A Obviously, he wants to look tough. But he also wants to look popular, as though he has the undiluted support of all his people. And I think he genuinely does have quite a bit (more) support than his father.
Q Why is that?
A I think because the economy has improved under Kim Jong Un. He’s allowed people to trade more in the markets.
Under Kim Jong Il, it really was a much stricter form of socialism, where he wanted all the food to be doled out by a central distribution system. It was really a very pure form of communism of a sort that hasn’t really lasted anywhere else into the 21st century. And Kim Jong Un has been more open to market reforms, and I think that’s why the economy has improved despite the sanctions.
Q The Otto Warmbier situation was disturbing to follow from the United States. Is there anything that American diplomats could have done to prevent his death?
A I don’t know. His case is very unusual. It’s very different from other instances where Americans have been taken hostage. I don’t know why he was treated so badly. He was given a very harsh sentence, but I think most people thought all along the U.S. diplomats thought the North Koreans were waiting for an opportunity to barter him for somebody else and were surprised by his bad treatment.
Q How would you describe the foreign policy stance toward North Korea under President Donald Trump’s administration?
A That negotiations start with North Korean willingness to give up their nuclear weapons. I think that’s where the standoff has been. They have not wanted to take a more gradual approach in saying, “Let’s talk about a freeze or confidence-building measures.”

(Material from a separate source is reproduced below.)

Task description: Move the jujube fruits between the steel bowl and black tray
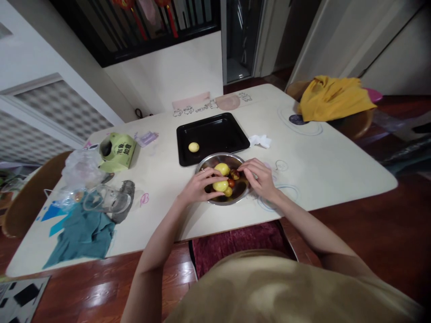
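Note:
A round steel bowl stands near the table's front edge. Inside it are two yellow lemons, the upper lemon and the lower lemon, with a dark mottled red-brown fruit, a small red-orange fruit and a small yellow fruit. My left hand reaches over the bowl's left rim, fingers and thumb around the lower lemon. At the right rim is my right hand, fingers bent and slightly apart. Its fingertips are beside the mottled fruit; whether they touch it I cannot tell.
Behind the bowl lies a black baking tray bearing one pale yellow fruit. A crumpled white tissue is right of it. On the left are a green tissue pack, a clear plastic cup and a teal cloth.

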Motion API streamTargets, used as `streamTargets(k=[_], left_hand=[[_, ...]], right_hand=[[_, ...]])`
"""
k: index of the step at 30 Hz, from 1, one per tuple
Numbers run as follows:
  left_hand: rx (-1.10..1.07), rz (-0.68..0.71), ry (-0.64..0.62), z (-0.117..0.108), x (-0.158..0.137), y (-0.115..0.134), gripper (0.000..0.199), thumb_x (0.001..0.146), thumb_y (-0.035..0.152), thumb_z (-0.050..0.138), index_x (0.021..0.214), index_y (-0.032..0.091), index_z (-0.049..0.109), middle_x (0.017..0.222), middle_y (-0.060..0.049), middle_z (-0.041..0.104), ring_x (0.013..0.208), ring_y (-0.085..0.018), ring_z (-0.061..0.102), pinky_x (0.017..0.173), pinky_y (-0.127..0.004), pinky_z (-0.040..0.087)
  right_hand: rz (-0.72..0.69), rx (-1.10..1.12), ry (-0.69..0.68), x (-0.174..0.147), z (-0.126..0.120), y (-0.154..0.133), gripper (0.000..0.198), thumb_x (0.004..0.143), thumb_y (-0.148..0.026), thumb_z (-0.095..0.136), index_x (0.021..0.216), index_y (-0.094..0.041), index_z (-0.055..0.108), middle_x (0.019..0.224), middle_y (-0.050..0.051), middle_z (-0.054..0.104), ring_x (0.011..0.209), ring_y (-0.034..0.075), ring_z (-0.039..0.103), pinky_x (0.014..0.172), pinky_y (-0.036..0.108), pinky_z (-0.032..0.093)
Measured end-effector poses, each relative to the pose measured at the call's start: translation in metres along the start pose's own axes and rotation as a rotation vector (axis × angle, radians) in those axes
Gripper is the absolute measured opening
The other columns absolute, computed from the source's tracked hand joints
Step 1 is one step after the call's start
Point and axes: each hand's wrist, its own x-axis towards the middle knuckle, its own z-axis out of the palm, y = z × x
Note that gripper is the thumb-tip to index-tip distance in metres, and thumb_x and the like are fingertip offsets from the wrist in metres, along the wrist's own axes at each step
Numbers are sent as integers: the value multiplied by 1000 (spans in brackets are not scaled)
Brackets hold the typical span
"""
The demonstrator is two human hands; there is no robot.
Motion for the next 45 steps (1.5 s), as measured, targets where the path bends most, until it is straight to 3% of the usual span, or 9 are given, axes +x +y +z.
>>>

Q Is there any indication or any chance North Korea would ever give up on its nuclear weapons program?
A Not immediately, no. I think that’s why there’s a standoff. They feel that without their nuclear weapons, their regime, their leadership would go the way of Saddam Hussein and Gaddafi. I don’t think anybody who follows North Korea thinks that they would give up their nuclear weapons at this stage.
I think people think that it would be possible over a period of years to have a negotiation where the weapons are frozen or eventually given up, but it would be down the road. And I think North Korea has wanted to go as far as possible, technologically, with their nuclear program before they negotiate. I think they do want to negotiate with the United States, but they want to negotiate as a nuclear power.

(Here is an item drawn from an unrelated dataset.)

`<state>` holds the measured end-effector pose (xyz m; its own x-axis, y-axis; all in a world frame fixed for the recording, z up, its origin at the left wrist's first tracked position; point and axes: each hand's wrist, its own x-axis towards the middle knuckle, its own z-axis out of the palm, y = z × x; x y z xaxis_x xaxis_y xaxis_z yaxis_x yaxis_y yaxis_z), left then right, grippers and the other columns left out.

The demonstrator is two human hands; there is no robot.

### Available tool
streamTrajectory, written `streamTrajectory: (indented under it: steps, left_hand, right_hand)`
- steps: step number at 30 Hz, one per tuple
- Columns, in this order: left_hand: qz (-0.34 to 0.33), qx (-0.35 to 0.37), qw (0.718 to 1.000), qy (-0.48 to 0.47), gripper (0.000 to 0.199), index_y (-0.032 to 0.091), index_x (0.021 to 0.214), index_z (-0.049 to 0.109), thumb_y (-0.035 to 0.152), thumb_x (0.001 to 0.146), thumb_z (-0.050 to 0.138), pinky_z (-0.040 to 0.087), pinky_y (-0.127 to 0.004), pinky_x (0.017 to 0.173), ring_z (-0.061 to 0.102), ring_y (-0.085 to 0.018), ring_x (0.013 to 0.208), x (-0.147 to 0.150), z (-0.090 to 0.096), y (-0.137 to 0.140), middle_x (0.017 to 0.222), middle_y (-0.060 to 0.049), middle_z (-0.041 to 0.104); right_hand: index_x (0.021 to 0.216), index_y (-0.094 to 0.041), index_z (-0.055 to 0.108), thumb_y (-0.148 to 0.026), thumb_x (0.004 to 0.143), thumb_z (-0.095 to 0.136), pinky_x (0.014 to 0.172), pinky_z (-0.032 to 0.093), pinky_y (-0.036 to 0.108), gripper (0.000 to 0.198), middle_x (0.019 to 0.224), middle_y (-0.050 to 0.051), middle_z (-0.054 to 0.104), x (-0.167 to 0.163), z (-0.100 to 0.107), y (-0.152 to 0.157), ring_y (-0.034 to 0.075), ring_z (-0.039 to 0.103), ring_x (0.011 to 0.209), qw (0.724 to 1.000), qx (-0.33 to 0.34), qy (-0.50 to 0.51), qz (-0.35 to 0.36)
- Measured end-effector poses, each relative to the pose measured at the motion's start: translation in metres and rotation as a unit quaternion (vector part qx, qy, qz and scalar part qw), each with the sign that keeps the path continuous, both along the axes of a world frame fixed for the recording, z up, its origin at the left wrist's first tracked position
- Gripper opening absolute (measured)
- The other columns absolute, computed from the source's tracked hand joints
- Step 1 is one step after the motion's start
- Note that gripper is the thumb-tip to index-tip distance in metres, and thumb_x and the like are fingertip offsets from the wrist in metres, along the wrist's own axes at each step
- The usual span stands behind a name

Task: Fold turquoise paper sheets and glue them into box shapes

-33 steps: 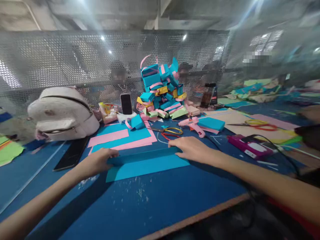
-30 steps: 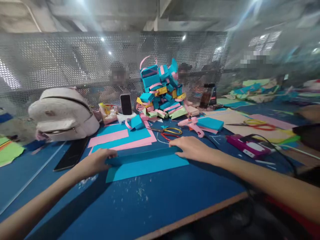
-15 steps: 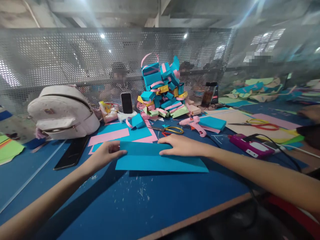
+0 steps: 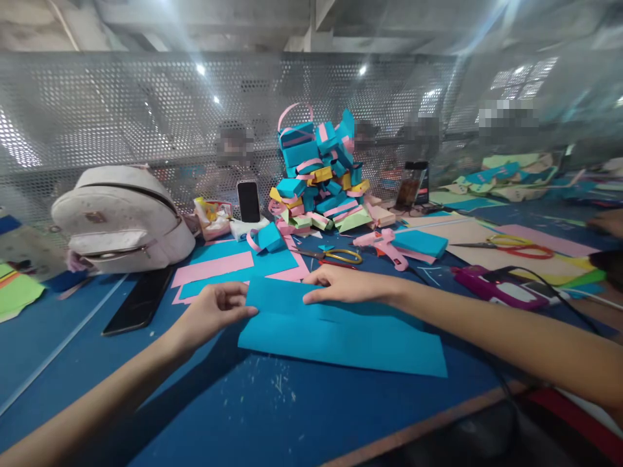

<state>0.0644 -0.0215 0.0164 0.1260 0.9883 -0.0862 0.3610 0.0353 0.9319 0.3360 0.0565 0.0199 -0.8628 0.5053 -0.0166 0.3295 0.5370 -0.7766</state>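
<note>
Head view, looking forward and down over a blue table (image 4: 302, 415).

Teal sheet (image 4: 341, 331) flat on the table just in front of the body, its far strip folded toward the near side, so the fold edge runs between the two hands; likely held at both ends to keep the crease straight. Left hand (image 4: 214, 311) pinching the sheet's left corner, thumb on top and fingers curled under the edge, wrist low, forearm coming in from the lower left. Right hand (image 4: 341, 285) lying palm-down along the far edge of the fold, fingers (image 4: 316, 295) stretched leftward and pressing flat, forearm crossing the sheet's right end from the lower right. Hands apart, each on its own end of the fold, neither closed into a fist.

Just beyond the sheet, pink and teal paper (image 4: 233, 269) stacked flat, within easy reach. Scissors (image 4: 335, 256) and a pink glue gun (image 4: 384, 246) near the right hand, set to the working side. Behind them, a heap of small teal, pink and yellow boxes (image 4: 316, 175) piled against a mesh screen (image 4: 121, 117). Phone (image 4: 248, 201) propped upright beside the heap, facing the seat. White bag (image 4: 121, 220) at far left, a second, dark phone (image 4: 139, 301) flat beside it. More paper and another pair of scissors (image 4: 516, 246) well off to the right.
</note>
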Motion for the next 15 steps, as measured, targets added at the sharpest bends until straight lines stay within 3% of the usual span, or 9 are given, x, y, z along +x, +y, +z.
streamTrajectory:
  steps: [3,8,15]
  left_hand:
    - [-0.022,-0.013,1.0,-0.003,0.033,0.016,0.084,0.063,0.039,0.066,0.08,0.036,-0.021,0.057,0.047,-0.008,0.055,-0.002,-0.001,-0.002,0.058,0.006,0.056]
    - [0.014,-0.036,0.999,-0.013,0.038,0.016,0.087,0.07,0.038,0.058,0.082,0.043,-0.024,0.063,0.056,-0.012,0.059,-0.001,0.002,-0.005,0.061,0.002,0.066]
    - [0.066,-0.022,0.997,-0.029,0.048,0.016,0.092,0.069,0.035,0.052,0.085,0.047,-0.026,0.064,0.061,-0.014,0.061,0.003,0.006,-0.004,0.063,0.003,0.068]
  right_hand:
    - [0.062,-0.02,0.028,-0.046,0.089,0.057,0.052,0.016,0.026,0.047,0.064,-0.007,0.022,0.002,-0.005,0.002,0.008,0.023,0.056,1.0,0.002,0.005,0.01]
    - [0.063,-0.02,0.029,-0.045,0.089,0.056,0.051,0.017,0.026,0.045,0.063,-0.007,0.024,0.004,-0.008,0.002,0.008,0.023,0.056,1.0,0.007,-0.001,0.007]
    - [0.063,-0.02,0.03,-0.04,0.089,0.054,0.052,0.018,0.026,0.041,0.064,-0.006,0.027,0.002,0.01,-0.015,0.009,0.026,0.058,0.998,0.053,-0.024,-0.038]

Q Vice President Mike Pence said new economic sanctions are coming against North Korea. What are the ramifications of that?

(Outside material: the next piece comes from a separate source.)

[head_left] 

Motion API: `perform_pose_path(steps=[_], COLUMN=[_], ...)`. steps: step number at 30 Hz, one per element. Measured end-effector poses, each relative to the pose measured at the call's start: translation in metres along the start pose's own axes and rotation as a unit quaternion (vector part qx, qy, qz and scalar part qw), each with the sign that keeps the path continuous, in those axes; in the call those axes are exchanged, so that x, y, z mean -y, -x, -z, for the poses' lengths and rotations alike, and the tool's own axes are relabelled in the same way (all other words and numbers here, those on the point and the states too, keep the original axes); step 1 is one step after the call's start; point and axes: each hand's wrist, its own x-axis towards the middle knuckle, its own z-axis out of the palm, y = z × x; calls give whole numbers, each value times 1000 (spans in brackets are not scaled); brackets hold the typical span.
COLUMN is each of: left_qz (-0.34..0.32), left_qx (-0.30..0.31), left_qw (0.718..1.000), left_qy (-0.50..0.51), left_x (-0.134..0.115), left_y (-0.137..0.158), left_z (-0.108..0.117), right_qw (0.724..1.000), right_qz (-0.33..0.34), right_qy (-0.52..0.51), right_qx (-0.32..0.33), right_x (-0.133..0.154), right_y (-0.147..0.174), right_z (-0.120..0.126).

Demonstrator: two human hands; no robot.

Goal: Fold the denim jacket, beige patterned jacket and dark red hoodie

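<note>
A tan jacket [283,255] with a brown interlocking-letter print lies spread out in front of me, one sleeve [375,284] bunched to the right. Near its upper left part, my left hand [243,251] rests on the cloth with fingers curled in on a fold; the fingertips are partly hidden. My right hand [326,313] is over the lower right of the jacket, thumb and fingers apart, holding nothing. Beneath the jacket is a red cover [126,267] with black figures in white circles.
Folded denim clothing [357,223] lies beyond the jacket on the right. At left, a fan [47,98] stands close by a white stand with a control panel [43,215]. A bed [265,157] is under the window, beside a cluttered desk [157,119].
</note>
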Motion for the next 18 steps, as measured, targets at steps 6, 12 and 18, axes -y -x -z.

A I think by the time the Olympics are over, we’ll be back to where we were before with the hard-line policy against North Korea, increased sanctions and kind of a stalemate. I’m not really optimistic that the Olympics will change anything.
Q At the Olympics, the North Koreans and South Koreans marched together. How significant was that?
A At the 2000 Summer Olympics in Sydney, the North and South Koreans marched together, and that was the first time. That was really emotional. That was just a huge breakthrough. People were crying because they really felt it was a breakthrough.
This time, I think it was much more cynical. I think this was calculated on both sides. The North Koreans wanted a chance to kind of grandstand and show their soft power by sending athletes and these attractive cheerleaders and Kim Jong Un’s sister. It really was a soft power thing to pretend they’re not this rogue regime.
For the South Koreans, it was also calculated because by having the North Koreans there, it was a guarantee that they wouldn’t sabotage the party.
I do think that the South Korean government is sincere about wanting to improve relations because they don’t want to be caught in the middle of a war between the U.S. and North Korea.
But it wasn’t like this great breakthrough that happened in 2000, and then it didn’t go anywhere. This time it was really very cynical.
Q What should Americans know about North Korea?
A They should know that there are 25 million real people living in North Korea, and they’re not monsters. They are, in many ways, captives of this very repressive regime. They are regular people who care about their children and their homes and their health and what they’re going to have for dinner. It’s a more textured place than you might imagine.